═════ Supplied data

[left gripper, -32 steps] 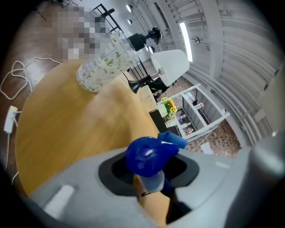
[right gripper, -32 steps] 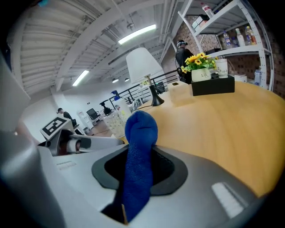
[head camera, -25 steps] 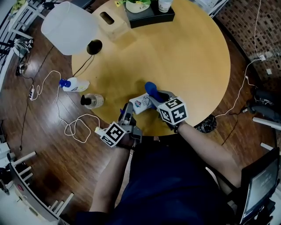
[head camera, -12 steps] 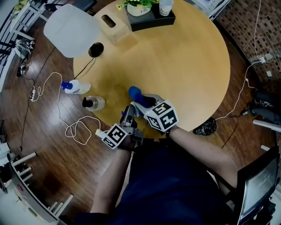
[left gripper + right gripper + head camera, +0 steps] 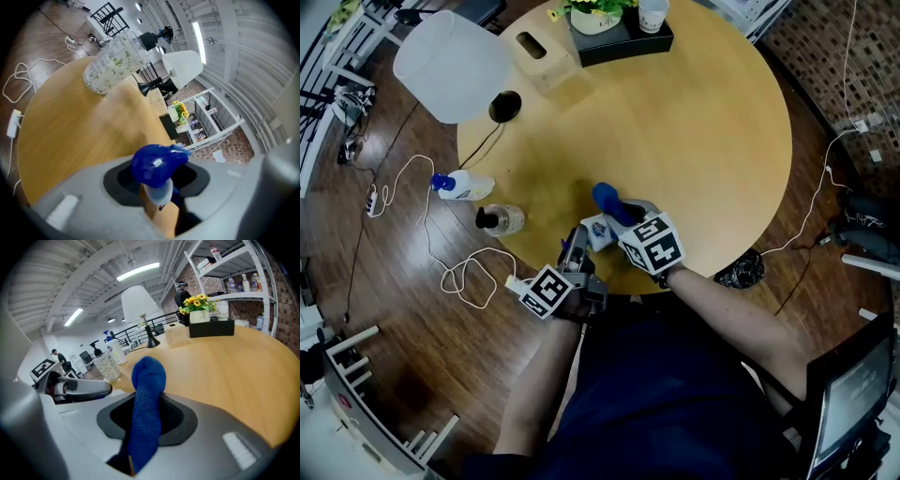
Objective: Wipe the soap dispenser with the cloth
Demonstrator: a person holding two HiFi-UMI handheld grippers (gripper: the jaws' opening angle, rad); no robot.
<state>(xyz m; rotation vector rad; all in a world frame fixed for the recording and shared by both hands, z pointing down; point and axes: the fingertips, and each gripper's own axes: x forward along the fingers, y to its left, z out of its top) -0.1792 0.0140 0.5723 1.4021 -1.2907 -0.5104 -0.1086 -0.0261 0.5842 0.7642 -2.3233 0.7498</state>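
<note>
Near the front edge of the round wooden table (image 5: 703, 141), my left gripper (image 5: 579, 240) is shut on the soap dispenser (image 5: 598, 230), a white labelled bottle lying tilted. In the left gripper view its blue pump head (image 5: 157, 161) sticks up between the jaws. My right gripper (image 5: 623, 220) is shut on a blue cloth (image 5: 607, 200), whose bunched end rests at the dispenser's far end. In the right gripper view the cloth (image 5: 147, 399) stands up out of the jaws, with the left gripper (image 5: 75, 387) close at the left.
A clear jar with a black cap (image 5: 500, 219) and a white spray bottle (image 5: 464, 185) stand at the table's left edge. A white-shaded lamp (image 5: 450, 52), a tissue box (image 5: 542, 52) and a black tray with flowers (image 5: 619, 33) are at the far side. Cables (image 5: 455, 272) lie on the floor.
The right gripper swept the cloth to the left over the dispenser, then came partway back to the right. The left gripper and the dispenser have stayed where they were.
</note>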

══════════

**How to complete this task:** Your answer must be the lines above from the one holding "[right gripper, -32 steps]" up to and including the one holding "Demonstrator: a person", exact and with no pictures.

**Exercise answer:**
[right gripper, -32 steps] 
[head camera, -25 steps] 
[head camera, -12 steps] 
[left gripper + right gripper + head camera, +0 steps] 
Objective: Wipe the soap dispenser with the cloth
Demonstrator: a person holding two HiFi-UMI handheld grippers (gripper: the jaws' opening angle, rad); no robot.

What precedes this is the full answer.